Pancreatic Cancer Action Network Grant Recipient Monte Winslow, PhD

Home Research Research Grants Program Grants Awarded Grants Awarded by Year 2013 Pancreatic Cancer Action Network Grant Recipient Monte Winslow, PhD

GRANTEE: Monte Winslow, PhD

Institution: Stanford University
Research Project: Molecular Dissection of Hmga2 Function during Pancreatic Cancer Progression
Award: Skip Viragh – Pancreatic Cancer Action Network – AACR Career Development Award
Award Period: July 1, 2013 – June 30, 2015
Amount: $200,000

Click here to download Dr. Winslow’s Grant Snapshot (pdf)

Biographical Highlights
Dr. Winslow is an Assistant Professor in the Departments of Genetics and Pathology at Stanford University School of Medicine, as well as a member of the Stanford Cancer Institute. Monte performed his PhD work studying immunology and developmental biology with Dr. Jerry Crabtree at Stanford before doing his postdoctoral fellowship at Massachusetts Institute of Technology. There he worked with Dr. Tyler Jacks using mouse models of metastatic cancer to uncover the key determinants of cancer progression. Dr. Jacks received the Blum-Kovler Innovative Grant from our organization in 2012.

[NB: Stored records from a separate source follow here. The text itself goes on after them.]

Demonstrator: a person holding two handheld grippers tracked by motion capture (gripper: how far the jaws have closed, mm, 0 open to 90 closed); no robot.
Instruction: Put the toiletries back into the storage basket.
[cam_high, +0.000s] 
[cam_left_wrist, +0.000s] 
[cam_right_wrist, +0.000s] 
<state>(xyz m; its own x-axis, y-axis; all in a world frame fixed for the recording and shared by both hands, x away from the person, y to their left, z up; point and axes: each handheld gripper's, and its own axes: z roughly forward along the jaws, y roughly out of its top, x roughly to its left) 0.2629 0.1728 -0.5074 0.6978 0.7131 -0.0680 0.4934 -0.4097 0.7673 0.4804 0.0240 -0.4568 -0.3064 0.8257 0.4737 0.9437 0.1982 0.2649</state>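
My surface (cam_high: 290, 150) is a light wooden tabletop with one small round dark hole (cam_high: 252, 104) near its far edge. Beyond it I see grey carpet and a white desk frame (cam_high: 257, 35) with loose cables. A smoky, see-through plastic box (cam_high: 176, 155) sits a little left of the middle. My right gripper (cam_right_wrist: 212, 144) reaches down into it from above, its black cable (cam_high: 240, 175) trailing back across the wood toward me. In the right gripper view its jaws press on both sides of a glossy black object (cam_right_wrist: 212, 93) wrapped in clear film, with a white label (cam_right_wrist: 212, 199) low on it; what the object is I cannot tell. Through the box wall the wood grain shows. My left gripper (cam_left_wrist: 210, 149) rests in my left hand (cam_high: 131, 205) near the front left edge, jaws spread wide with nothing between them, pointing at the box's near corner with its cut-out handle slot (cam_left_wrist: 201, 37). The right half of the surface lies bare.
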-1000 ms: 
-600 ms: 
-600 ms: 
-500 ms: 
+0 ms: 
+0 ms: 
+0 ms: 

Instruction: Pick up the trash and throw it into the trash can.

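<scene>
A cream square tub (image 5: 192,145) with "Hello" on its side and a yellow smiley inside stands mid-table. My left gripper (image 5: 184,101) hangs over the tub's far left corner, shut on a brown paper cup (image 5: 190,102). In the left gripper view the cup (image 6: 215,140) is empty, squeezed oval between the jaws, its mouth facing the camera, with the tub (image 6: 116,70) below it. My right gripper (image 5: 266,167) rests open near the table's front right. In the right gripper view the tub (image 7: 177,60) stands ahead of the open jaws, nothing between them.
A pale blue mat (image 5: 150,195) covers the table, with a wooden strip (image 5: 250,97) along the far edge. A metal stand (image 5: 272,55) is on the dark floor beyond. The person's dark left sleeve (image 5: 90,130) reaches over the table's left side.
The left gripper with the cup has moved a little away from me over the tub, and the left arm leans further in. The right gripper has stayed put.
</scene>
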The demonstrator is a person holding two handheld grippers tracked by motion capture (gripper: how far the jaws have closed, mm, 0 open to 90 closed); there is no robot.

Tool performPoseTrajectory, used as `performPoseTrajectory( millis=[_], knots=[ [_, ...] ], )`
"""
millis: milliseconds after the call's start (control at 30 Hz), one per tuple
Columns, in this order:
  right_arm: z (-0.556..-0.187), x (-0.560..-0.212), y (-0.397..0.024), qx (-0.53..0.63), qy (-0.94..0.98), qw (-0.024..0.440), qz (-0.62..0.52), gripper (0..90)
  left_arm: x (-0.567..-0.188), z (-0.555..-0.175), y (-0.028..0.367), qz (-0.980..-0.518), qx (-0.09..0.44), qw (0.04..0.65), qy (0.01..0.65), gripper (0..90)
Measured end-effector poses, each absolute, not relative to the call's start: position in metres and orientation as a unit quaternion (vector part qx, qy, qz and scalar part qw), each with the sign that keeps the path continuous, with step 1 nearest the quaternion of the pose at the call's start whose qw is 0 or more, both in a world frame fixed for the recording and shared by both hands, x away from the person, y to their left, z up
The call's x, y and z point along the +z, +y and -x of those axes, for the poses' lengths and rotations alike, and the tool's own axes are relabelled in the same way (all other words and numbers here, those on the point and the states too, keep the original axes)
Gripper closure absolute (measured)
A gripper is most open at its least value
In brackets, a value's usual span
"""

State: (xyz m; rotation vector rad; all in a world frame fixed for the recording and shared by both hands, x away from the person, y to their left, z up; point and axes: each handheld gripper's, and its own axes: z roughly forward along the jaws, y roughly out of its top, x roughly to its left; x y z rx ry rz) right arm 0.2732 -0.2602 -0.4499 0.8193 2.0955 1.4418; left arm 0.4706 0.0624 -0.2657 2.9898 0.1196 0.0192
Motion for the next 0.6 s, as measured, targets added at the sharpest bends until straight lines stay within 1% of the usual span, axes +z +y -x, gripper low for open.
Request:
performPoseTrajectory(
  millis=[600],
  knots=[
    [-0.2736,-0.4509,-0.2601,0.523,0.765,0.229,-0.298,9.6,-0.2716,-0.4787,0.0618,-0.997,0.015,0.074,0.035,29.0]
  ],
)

Dr. Winslow’s laboratory is focused on understanding the mechanisms that drive cancer progression and metastasis. The goal of his pancreatic cancer research is to use genomic methods and animal models to uncover the molecular and cellular changes that underlie cancer invasion and metastasis.

Project Overview
One of the features of pancreatic tumors that make them so difficult to treat is their propensity to spread to additional parts of the body, through a process called metastasis. For metastases to occur, pancreatic cancer cells need to leave the tumor, invade the surrounding tissue, survive in the bloodstream, and thrive in a different organ environment. The molecular steps necessary for metastasis to occur have not been fully elucidated.

Dr. Winslow proposes to analyze the role of a protein called high-mobility group AT-hook 2 (Hmga2) in pancreatic cancer progression and metastasis. Interestingly, Hmga2 is normally present and active in the developing embryo, but typically silenced in adult tissue. However, pancreatic and other cancer types have been found to re-express Hmga2. Preliminary data suggest that Hmga2 plays a role in the cancer cells’ ability to invade the surrounding tissue and colonize other organs. To test this hypothesis, Dr. Winslow and his colleagues will extend upon a previously established mouse model of pancreatic cancer where the disease is induced by alterations to K-Ras and p53. In addition, they will delete the Hmga2 gene. The research team expects that deletion of Hmga2 will lead to pancreatic tumors that are significantly less aggressive and have decreased likelihood to spread outside of the pancreas. Since the function of Hmga2 is to interact with DNA and affect the expression of specific genes, Dr. Winslow will also determine which genes’ expression is altered by the absence of Hmga2 in pancreatic tumors. The overall goal of Dr. Winslow’s work is to increase understanding of the key components that make pancreatic cancer so aggressive, to allow the development of therapies to inhibit invasion or uncover vulnerabilities that could be exploited to eradicate pancreatic cancer metastases and significantly improve patient outcome.